## TASK INSTRUCTIONS
Please give all of the data again, character for character, and drop the pictures.

## GIVEN INFORMATION
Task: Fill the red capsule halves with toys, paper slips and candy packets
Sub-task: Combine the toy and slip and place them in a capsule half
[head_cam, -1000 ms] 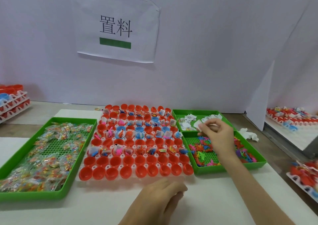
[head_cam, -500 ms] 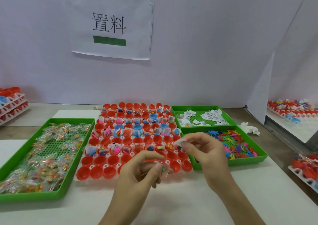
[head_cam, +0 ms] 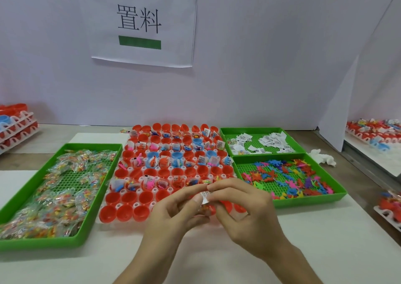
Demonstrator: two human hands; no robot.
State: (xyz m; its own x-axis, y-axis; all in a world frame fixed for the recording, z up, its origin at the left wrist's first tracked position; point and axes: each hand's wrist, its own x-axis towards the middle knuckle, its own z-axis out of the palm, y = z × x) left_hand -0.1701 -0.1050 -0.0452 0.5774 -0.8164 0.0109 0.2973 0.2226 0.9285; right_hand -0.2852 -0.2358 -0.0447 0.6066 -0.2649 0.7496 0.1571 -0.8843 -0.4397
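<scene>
Pinching paper slip (head_cam: 205, 197) upright between left hand (head_cam: 173, 215) and right hand (head_cam: 246, 210).

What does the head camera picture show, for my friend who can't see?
The left hand and right hand pinch one paper slip together above a rack of red capsule halves, many already filled. A green candy tray lies left of the rack; a slip tray and a toy tray lie right.
</scene>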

## RESPONSE AREA
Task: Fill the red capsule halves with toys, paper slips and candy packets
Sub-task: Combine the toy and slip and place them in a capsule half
[head_cam, -1000 ms] 
[head_cam, -500 ms] 
[head_cam, +0 ms] 
Demonstrator: two human hands; no robot.
State: (xyz m; its own x-axis, y-axis; all in a world frame fixed for the recording, z up, its origin at the left wrist's first tracked position; point and axes: each hand's wrist, its own x-axis towards the middle knuckle, its own z-axis out of the palm, y = z × x) left_hand -0.1701 -0.1050 -0.0452 0.5774 -0.8164 0.0109 0.2973 0.2226 0.9285; right_hand -0.2852 -0.2358 -0.0447 0.6066 -0.2649 0.7496 0.1571 -0.8843 -0.4397
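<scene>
Pinching paper slip (head_cam: 205, 197) upright between left hand (head_cam: 173, 215) and right hand (head_cam: 246, 210).

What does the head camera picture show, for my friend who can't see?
The left hand and right hand pinch one paper slip together above a rack of red capsule halves, many already filled. A green candy tray lies left of the rack; a slip tray and a toy tray lie right.
</scene>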

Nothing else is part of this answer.